Overall sentiment across the review summaries is mixed but leans strongly negative, with recurrent and serious concerns about cleanliness, basic hygiene, staffing levels, and management responsiveness. Many reviewers describe the facility as dirty, dingy, and smelling of urine; specific reports include urine-soaked undergarments left on residents for hours, fecal contamination, unaddressed ulcers, and pervasive odors in hallways and rooms. Multiple reviewers note visible filth such as dirt behind beds and dressers, smeared walls, water stains on ceilings, and a general gloomy atmosphere. Cleanliness and maintenance problems appear widespread and are a dominant theme.

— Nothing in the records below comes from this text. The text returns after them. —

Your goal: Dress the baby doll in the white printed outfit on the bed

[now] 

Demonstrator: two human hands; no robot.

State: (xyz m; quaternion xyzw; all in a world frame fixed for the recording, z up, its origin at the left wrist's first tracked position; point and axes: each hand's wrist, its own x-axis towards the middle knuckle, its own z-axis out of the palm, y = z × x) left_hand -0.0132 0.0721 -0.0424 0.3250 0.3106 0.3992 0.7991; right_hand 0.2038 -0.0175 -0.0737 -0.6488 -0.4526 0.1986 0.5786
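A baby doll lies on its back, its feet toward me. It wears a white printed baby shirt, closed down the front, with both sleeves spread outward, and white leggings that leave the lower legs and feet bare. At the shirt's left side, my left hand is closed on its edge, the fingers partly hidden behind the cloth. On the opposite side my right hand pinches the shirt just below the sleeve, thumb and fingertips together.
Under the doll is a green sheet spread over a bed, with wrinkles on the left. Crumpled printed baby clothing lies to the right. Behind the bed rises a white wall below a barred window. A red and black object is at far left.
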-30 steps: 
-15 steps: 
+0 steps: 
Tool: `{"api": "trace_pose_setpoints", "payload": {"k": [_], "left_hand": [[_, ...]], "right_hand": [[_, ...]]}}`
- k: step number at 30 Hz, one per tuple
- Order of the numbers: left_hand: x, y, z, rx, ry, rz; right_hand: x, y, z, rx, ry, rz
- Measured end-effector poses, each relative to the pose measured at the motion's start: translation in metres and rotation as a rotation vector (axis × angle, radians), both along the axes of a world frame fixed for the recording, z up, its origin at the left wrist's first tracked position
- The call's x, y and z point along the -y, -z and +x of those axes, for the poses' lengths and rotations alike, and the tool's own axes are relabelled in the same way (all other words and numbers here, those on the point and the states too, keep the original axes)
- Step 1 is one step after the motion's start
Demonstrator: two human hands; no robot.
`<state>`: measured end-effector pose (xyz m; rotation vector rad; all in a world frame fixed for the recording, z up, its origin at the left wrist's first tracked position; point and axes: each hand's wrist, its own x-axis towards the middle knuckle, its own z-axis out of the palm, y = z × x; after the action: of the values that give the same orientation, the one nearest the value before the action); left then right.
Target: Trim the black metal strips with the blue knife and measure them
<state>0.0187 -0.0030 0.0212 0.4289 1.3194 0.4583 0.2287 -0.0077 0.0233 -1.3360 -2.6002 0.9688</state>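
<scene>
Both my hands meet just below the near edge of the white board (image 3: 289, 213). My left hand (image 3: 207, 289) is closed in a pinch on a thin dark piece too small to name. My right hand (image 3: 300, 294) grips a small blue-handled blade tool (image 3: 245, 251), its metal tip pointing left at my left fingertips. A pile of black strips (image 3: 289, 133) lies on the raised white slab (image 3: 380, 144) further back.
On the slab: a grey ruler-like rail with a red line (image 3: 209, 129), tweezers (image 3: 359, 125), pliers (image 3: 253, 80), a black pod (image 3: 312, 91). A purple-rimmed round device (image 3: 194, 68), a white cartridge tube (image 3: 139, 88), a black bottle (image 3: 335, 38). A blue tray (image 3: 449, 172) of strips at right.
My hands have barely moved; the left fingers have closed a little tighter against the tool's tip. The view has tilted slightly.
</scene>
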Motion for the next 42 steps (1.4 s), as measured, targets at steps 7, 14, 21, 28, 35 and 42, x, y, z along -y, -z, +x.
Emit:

Care quality presents a contradictory picture: a number of frontline caregivers—some CNAs, RNs, OT/PT staff, transporters, and a social worker—are singled out for being kind, attentive, collaborative, and skilled, particularly on the rehabilitation floor. Several reviewers explicitly praise rehab staff, therapy teams, and certain nurses as excellent and caring, and some families reported good diabetes care and positive rehab outcomes. However, an even larger set of comments describes serious lapses in clinical care: missed bloodwork, antibiotic errors, medication mistakes (wrong pills found on the floor), overmedication, and at least one allegation of a doctor prescribing an inappropriate or dangerous drug for dementia. These clinical errors, combined with reports of ignored UTIs and unaddressed wounds, raise significant safety and medical oversight concerns.

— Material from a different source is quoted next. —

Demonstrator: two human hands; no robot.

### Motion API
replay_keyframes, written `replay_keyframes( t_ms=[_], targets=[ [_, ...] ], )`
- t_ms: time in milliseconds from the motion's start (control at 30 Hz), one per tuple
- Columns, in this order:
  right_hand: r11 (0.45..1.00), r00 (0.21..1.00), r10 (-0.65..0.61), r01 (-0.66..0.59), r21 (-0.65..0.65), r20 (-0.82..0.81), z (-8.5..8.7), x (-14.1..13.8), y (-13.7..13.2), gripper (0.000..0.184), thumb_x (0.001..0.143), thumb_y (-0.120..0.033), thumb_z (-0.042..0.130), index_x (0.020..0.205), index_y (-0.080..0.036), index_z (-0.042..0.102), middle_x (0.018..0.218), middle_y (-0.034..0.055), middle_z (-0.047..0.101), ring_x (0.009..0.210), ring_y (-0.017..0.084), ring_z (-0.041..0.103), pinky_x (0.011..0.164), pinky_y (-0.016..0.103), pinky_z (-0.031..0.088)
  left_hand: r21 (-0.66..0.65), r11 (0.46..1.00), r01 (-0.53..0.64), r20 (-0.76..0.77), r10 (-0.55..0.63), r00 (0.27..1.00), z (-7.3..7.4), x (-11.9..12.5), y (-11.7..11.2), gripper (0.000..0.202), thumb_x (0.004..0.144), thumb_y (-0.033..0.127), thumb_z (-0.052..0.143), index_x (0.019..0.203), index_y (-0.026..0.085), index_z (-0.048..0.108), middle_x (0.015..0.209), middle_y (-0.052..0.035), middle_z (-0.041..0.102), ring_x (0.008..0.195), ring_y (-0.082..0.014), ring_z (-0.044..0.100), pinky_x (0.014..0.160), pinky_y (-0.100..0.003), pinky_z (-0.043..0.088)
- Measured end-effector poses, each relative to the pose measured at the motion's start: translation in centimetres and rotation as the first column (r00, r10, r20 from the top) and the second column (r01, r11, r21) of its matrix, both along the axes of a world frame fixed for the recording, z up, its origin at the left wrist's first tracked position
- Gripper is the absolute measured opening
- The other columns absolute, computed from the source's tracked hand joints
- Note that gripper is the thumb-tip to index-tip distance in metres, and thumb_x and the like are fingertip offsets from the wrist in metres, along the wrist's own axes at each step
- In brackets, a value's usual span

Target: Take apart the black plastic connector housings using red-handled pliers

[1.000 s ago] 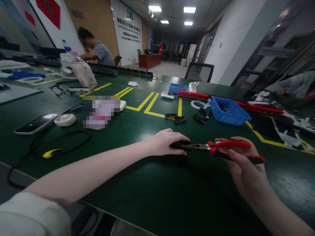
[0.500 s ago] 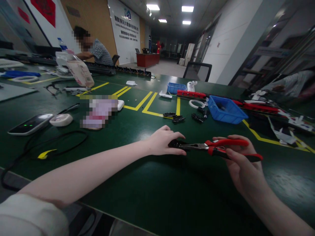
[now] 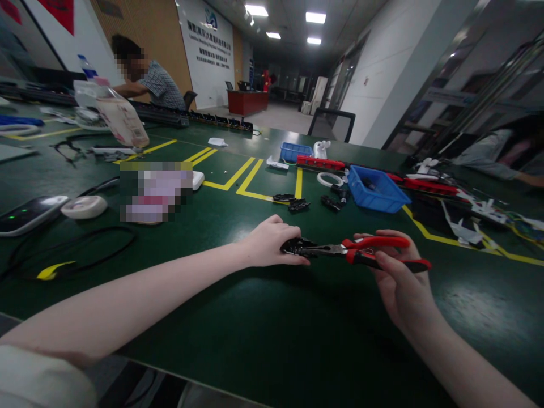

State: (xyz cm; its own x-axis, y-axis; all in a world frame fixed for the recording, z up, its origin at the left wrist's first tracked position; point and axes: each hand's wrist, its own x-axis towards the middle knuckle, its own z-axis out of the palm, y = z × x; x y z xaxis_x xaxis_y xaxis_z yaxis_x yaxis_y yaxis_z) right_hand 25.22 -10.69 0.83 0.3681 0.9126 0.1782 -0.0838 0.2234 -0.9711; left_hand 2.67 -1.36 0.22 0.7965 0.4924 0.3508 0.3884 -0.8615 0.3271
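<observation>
My right hand (image 3: pixel 395 277) is closed round the red and black handles of a pair of pliers (image 3: pixel 365 252), held level just above the green table (image 3: pixel 272 340). The pliers' jaws point left and bite on a small black part (image 3: pixel 295 246). My left hand (image 3: pixel 272 242) rests on the table with its fingers curled over that black part, holding it at the jaw tips.
Beyond my hands lie several small black parts (image 3: pixel 293 203), a blue bin (image 3: pixel 376 191), a smaller blue bin (image 3: pixel 294 152) and red strips (image 3: pixel 321 163). A phone (image 3: pixel 25 214), a white puck (image 3: pixel 84 207) and a black cable (image 3: pixel 72 249) lie left. A person (image 3: pixel 142 79) sits at the far left; another person's sleeve (image 3: pixel 497 153) shows right.
Both hands, the pliers and the black part keep the same grip. The view has shifted, so everything on the table sits a little further left.
</observation>
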Motion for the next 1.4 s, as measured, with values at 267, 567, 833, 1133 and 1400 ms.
replay_keyframes(
  t_ms=[267,567,833,1133,1400],
  targets=[
    [1.0,0.999,0.016,-0.016,0.001,-0.028,0.01,-0.09,0.02,0.038,0.059,-0.03,0.079,0.092,-0.027,0.06,0.089,0.0012,0.072,0.092,0.024,0.067,0.081,0.043,0.055,0.03,0.999,0.045,-0.036,-0.044,0.998,-0.34,0.03,0.2,0.044,0.082,0.058,0.057,0.079,0.015,0.056,0.069,0.0019,0.06,0.059,-0.0123,0.049,0.081,-0.033,0.035],
    [0.999,0.998,0.035,-0.037,-0.04,-0.045,0.25,-0.22,-0.21,0.047,0.056,-0.033,0.082,0.097,-0.027,0.06,0.094,0.0022,0.072,0.093,0.025,0.066,0.08,0.043,0.054,-0.006,0.998,0.066,-0.137,-0.066,0.988,-0.58,-0.05,0.34,0.046,0.085,0.062,0.049,0.079,0.017,0.055,0.064,0.002,0.056,0.056,-0.0134,0.051,0.055,-0.023,0.032],
    [1.0,0.999,-0.005,0.004,-0.031,-0.035,0.17,0.15,-0.05,0.04,0.06,-0.032,0.077,0.095,-0.027,0.059,0.092,0.0026,0.071,0.098,0.027,0.065,0.089,0.05,0.048,-0.049,0.995,0.088,-0.181,-0.095,0.979,-0.62,0.09,0.47,0.048,0.088,0.062,0.043,0.077,0.016,0.055,0.063,0.0013,0.055,0.054,-0.0131,0.05,0.051,-0.022,0.03],
    [0.997,0.999,-0.019,0.016,-0.075,-0.031,-0.09,-0.26,-0.02,0.042,0.06,-0.034,0.078,0.096,-0.027,0.058,0.091,0.002,0.071,0.096,0.027,0.066,0.09,0.052,0.048,-0.068,0.994,0.087,-0.194,-0.099,0.976,-0.54,0.03,0.56,0.048,0.088,0.062,0.044,0.078,0.017,0.056,0.064,0.0011,0.056,0.055,-0.0134,0.05,0.051,-0.022,0.03],
    [0.998,0.997,-0.02,0.016,-0.062,-0.068,0.01,-0.36,-0.09,0.042,0.058,-0.033,0.08,0.094,-0.027,0.059,0.09,0.0013,0.072,0.093,0.025,0.067,0.087,0.047,0.051,-0.081,0.993,0.086,-0.197,-0.1,0.975,-0.67,-0.11,0.66,0.048,0.089,0.062,0.041,0.08,0.017,0.057,0.065,0.0007,0.057,0.057,-0.0145,0.052,0.053,-0.023,0.031]
  ],
)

Staffing and responsiveness are recurring problem areas. Many reviewers describe the facility as severely understaffed or short-handed, especially after day shift, at night, and on weekends. Accounts include nurse stations and front desks frequently empty, calls and buzzers unanswered for long periods (up to an hour in one report), and aides on breaks leaving floors unattended. This understaffing is tied directly to lapses in basic care—delayed assistance, infrequent showering, inadequate toileting, prolonged soiling, and delayed medication administration. Reviewers commonly characterize aides as overworked and spread too thin, which some note produces both burnout and inconsistent resident attention.
Management, communication, and administrative culture are also major themes. Numerous reviewers portray administration as unapproachable, aloof, or primarily profit-driven, with complaints that administrators appear uninterested in families' concerns. Communication breakdowns between clinical teams, families, and administration are repeatedly mentioned. Positive exceptions exist (someone described the social worker and some informative staff), but the overall pattern is one of poor transparency and ineffective supervision. A few reviewers explicitly call supervisors 'useless' or incompetent in addressing serious incidents.

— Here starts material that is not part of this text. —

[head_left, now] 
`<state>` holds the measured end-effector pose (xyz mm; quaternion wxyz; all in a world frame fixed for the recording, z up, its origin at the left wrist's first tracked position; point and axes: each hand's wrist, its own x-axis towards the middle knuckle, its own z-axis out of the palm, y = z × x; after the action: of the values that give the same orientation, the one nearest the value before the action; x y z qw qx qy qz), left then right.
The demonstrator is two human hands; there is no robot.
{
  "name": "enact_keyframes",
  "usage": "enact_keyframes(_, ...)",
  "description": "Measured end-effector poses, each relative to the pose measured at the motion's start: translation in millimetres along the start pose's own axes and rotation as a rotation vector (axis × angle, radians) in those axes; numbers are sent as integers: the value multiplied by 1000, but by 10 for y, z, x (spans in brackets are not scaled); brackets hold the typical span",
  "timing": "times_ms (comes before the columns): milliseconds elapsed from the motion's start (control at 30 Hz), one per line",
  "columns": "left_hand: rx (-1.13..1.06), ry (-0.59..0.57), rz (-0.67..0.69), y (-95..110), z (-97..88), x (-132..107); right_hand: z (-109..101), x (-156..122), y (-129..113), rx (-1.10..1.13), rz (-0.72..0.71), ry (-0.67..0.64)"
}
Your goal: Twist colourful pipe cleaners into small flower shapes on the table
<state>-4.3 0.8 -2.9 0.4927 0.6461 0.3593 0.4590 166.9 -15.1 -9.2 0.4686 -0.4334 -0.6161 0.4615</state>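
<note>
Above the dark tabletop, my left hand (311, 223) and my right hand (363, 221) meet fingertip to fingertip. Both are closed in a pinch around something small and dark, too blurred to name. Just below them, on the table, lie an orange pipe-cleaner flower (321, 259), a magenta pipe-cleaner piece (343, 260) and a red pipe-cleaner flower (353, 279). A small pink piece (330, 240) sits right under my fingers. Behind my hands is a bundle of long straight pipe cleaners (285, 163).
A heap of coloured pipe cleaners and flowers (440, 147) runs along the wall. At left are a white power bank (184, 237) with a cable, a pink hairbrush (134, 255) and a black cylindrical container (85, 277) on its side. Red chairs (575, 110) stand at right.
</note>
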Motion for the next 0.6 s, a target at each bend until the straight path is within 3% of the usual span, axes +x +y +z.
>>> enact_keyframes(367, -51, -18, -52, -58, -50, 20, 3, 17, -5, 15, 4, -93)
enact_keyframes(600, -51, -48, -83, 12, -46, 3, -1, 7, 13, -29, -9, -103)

Dining and activities receive mixed feedback but skew negative. Several reviewers describe meals as horrible or disgusting; others call food merely 'OK' and praise friendly meal staff. Recreational programming is present—bingo and Zumba are cited—and some residents appear engaged and happy in activities. Nevertheless, many families feel activities are insufficient or not meaningful, especially for residents with dementia, who reviewers say are not well served by the available programming.
A notable pattern is the variability of experience by unit and by staff member. The rehabilitation floor and therapy teams receive consistently more favorable comments, and some individual aides, nurses, and support staff are praised for compassion and competence. In contrast, other units—particularly long-term care or dementia care areas—are repeatedly criticized for neglect, poor hygiene, and inadequate supervision. This unevenness suggests that quality of care is heavily dependent on which staff are on duty and which unit a resident is placed in.
In sum, while there are pockets of good care (especially in rehab and from specific staff members), the reviews collectively raise serious red flags about sanitation, basic hygiene, clinical safety (medication and infection management), staffing adequacy, and administrative responsiveness. The most frequent and significant concerns—residents left in soiled garments, missed or incorrect medications, understaffing leading to long response times, and pervasive cleanliness issues—are not minor complaints and warrant careful consideration by families and oversight bodies. The mixed positives (caring frontline staff and competent rehab services) do not fully counterbalance the systemic and recurring negatives reported by many reviewers.